The Parties to this proceeding are:
[Student], by
Attorney Lenore Knudtson
Knudtson Law Office
22595 Akermark Road
Grantsburg, WI 54840
Cumberland School District, by
Attorney Peter A. Martin
333 South Seventh Street
Suite 2000
Minneapolis, MN 55402
FINDINGS OF FACT
- The Parent made a request for a due process hearing on February 2, 2001.
- Commencing in March, 2001, the Parent and the School District began exchanging settlement proposals, the purpose of which was to attempt to resolve all disputes short of an evidentiary hearing.

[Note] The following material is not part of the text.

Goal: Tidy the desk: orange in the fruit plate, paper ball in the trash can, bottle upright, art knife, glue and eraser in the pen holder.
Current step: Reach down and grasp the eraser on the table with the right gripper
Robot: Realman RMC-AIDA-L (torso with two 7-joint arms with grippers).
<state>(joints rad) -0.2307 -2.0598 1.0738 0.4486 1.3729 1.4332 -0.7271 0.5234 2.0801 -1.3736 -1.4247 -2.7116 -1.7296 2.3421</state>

- Through a series of correspondence, telephone conversations, and voice mail messages, the Parent and the School District voluntarily agreed as of April 18, 2001, to settle the due process hearing under the following terms:
- Placement of the Student at Northwest Passage, a day treatment facility in Frederic, Wisconsin.

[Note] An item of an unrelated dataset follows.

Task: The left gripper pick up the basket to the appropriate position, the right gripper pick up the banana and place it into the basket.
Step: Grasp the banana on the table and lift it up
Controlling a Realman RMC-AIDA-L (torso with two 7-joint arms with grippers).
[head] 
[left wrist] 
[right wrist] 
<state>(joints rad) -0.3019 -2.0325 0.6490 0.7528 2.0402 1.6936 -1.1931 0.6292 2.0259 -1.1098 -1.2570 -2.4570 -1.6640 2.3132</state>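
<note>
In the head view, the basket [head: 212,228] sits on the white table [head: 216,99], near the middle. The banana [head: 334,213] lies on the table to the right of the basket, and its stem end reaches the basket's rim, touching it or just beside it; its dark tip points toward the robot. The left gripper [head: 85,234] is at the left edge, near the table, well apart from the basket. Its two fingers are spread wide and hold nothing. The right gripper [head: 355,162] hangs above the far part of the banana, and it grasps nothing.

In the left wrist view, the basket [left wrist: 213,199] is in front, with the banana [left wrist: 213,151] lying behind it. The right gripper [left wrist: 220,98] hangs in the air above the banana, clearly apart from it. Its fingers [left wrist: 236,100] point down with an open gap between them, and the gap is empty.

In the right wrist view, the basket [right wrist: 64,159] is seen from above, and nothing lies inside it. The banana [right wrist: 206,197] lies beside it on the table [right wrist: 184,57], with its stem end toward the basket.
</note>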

- Compensatory education in the form of summer school at Northwest Passage if recommended by the Northwest staff and the IEP team.
- Additional compensatory education in the amount of 200 hours to be used or waived by the conclusion of the summer session of the 2002-2003 school year.
- The settlement would remain confidential.
- The Parent would execute a release of FAPE-related claims.
- The School District would reimburse the Parent for her attorney’s fees in a compromised amount of $5,000.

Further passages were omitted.